* _TASK INSTRUCTIONS_
Write out each line from the data below that includes the word "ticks".

* _GIVEN INFORMATION_

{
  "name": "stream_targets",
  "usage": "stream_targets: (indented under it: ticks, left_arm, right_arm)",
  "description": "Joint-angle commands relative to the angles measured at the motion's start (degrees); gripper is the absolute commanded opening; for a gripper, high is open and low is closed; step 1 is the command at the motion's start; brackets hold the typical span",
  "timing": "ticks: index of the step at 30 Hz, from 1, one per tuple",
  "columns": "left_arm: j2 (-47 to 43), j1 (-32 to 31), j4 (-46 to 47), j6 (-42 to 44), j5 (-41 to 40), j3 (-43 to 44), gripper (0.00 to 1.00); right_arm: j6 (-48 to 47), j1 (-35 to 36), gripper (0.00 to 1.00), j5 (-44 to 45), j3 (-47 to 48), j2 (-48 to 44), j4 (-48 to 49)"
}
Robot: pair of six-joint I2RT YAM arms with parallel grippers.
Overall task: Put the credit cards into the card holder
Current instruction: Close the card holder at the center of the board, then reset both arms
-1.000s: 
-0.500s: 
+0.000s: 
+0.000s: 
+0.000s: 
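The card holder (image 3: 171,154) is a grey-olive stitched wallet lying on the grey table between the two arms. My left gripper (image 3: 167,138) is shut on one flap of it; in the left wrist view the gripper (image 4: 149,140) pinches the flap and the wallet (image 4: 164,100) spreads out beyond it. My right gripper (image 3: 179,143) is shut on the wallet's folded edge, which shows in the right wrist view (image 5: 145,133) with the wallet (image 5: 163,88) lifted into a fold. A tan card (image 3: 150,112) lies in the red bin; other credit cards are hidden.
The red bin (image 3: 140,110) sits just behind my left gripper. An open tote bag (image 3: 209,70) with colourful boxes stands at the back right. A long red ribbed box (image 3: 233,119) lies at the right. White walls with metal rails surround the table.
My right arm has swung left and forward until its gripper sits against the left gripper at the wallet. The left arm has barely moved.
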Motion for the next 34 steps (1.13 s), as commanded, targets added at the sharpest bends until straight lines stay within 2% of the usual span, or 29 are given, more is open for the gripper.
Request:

* _EXERCISE OUTPUT_
  "usage": "stream_targets: (indented under it: ticks, left_arm, right_arm)",
  "timing": "ticks: index of the step at 30 Hz, from 1, one per tuple",

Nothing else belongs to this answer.